Why do we know it was discovered by women? A couple of reasons, starting with logic. Everything about early textiles says it was done by people able to be stationary, which would be women. Why were women stationary? When was the last time you saw a man breastfeed a child? And I’m not talking about the whackadoos who believe men can get pregnant. I’m talking about actual biology…. wherein only women can get pregnant, and thus only women can breastfeed. And since spinning, weaving, fabric dying, are all safer activities than, say, hunting. Or herding large animals.
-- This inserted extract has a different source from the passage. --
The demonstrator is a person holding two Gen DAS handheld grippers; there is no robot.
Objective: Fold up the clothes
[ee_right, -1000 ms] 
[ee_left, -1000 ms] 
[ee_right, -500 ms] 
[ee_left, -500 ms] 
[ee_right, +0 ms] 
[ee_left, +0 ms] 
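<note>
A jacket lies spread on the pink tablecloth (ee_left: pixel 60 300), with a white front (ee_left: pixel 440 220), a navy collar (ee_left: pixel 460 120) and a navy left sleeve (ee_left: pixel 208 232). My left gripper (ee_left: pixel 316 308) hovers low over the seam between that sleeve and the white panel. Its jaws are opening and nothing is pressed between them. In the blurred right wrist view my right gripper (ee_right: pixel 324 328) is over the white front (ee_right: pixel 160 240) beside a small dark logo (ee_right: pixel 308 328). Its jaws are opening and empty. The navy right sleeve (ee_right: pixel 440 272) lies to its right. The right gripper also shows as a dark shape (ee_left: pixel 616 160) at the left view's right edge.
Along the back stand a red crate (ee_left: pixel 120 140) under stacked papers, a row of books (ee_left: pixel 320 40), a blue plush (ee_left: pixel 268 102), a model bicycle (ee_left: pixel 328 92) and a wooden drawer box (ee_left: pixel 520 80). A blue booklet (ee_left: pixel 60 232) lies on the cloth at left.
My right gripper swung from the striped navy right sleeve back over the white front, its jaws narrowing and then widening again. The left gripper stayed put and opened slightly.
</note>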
And in an age when children were routinely breastfed for two to three years, which helped mitigate frequent pregnancies.
So, women, who were in charge of the children when they were young, took care of creating the family textiles. And for literally thousands of years, women were in charge of textiles as an industry. Wayland Barber outlines this using historical records tracing from ancient Minoan culture, through Mycenean culture, Greek, Roman, Egyptian, Europe, China…all of these are traced and for all of them, up until the advent of the iron age at approximately 800 BCE, women were in charge of textiles.
So, what happened in the iron age that shifted the majority of textile manufacture from women to men? Basically…. civilization. As cities grew, specialization grew. Food was more plentiful thanks to the advent of advanced agriculture, so men had to find something to do with themselves. So, they took a previously women centered industry and well, took it over. Just like men today, lacking anything better to do with themselves, have taken over being women.
Ok, that’s maybe a little snarky. But I’m kind of sensing a history repeats itself thing here.
Back to the book. This is not all supposition. She pulls from myth, as well as what little recorded history exists from way back then, to weave a story…pun intended, about the importance of women’s contribution to history and, via textiles, the development of civilization.
This book isn’t very long, but it is packed with information regarding women’s contribution to history, which is frequently overlooked in favor of the wars of conquest and history that is written largely by…well…men.
And it’s not that women didn’t contribute. Clearly, we did, since every single person on this planet was born of woman. It’s that up until the late 20th century, women were so busy raising the next generation, they didn’t really get to write about their contributions to history. So, historians like Elizabeth Wayland Barber are working on correcting that oversight.
I quite liked this book, although it is a very specific niche audience that it was targeted towards, namely history nerds and textile geeks. And that’s it for this week.